Source records
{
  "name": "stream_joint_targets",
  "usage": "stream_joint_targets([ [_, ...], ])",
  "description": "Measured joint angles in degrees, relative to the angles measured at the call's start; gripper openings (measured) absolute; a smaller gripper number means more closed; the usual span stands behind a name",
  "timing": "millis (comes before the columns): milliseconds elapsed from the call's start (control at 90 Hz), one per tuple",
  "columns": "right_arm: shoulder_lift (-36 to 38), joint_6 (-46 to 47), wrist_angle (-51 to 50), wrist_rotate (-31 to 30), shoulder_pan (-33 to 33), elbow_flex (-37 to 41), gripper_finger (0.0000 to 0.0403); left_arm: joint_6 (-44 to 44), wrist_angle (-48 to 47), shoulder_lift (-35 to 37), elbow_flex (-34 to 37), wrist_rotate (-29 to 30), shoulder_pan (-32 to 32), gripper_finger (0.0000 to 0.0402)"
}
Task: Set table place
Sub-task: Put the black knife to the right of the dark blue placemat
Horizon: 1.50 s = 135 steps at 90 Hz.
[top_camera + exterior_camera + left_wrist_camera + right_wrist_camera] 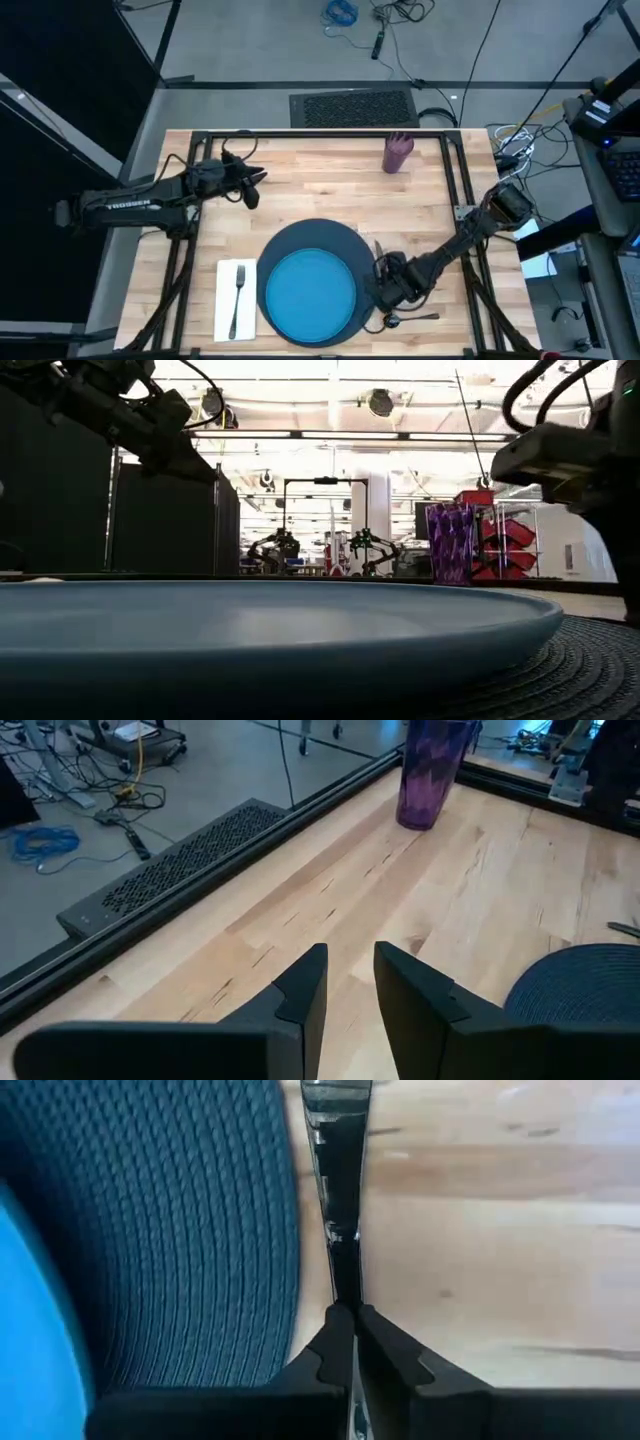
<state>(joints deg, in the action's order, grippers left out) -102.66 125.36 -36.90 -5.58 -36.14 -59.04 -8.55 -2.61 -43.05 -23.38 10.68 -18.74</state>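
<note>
A bright blue plate [308, 295] sits on the dark round charger [340, 235] near the table's front edge. To their left a dark fork [238, 290] lies on a white napkin [226, 300]. At the charger's right rim, my right gripper [385, 283] is shut on a dark knife [340, 1230]. A spoon [412, 317] lies on the wood just in front of that gripper. The purple cup [398, 152] stands upright at the far edge. My left gripper [252, 188] hovers open over the far left of the table, with nothing between its fingers. My right gripper pinches the knife between its two fingertips [325, 1342], on the narrow stretch [345, 1285] at the knife's near end. The fingers slant down from the table's right. The knife runs away from them toward the far edge, along the charger's rim [285, 1230]. Whether it rests on the wood cannot be told.
Bare planks [300, 190] stretch between the charger and the far edge. A black metal frame [320, 133] runs along the table's edges. Cables and a floor grille [352, 105] lie beyond the far edge, and equipment stands off the right side.
</note>
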Motion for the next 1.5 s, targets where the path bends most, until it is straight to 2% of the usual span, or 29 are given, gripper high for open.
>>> stream_joint_targets([
  [156, -0.3, 0.0, 2.4, -0.1, -0.1, 0.0, 0.0, 0.0, 0.2, 0.0, 0.0, -0.2, 0.0, 0.0072],
  [778, -0.3, -0.2, -2.6, -2.1, 0.0, -0.1, 0.0, 0.0, 0.2, 0.0, 0.0, -0.2, 0.0, 0.0072],
  [1256, -0.2, -0.6, -2.2, -2.5, -0.9, 0.0, 0.0, 0.0, 0.2, 0.0, 0.0, -0.2, 0.0, 0.0072],
  [1500, -0.2, -0.7, -2.0, -2.3, -0.9, 0.0, 0.0025, 0.0, 0.2, 0.0, 0.0, -0.3, 0.0, 0.0072],
])
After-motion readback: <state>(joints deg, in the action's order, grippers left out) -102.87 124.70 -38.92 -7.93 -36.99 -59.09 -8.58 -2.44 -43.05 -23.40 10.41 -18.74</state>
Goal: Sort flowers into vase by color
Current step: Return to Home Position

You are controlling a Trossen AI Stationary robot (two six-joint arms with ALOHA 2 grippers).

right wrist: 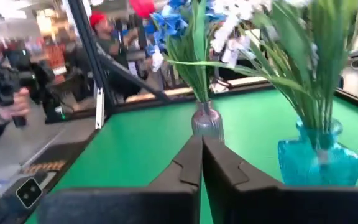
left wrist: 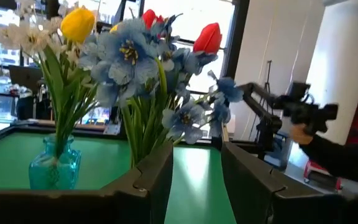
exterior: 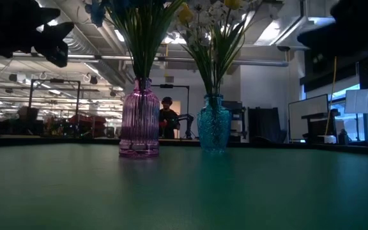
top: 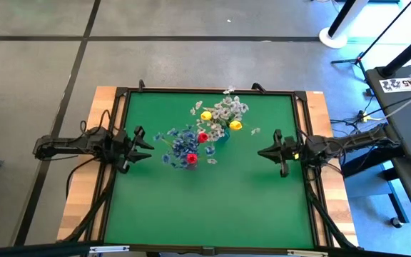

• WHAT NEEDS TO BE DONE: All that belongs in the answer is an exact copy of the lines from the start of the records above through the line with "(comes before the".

• EXERCISE SOLUTION:
{
  "name": "stream_joint_targets",
  "usage": "stream_joint_targets([ [_, ...], ])",
  "description": "Measured joint angles in degrees, relative to the angles measured at the call's start; gripper openings (measured) absolute; a smaller gripper number means more closed; the usual span stands behind a name",
  "timing": "millis (comes before the columns): milliseconds elapsed from the call's start (control at 90 Hz), one per tuple",

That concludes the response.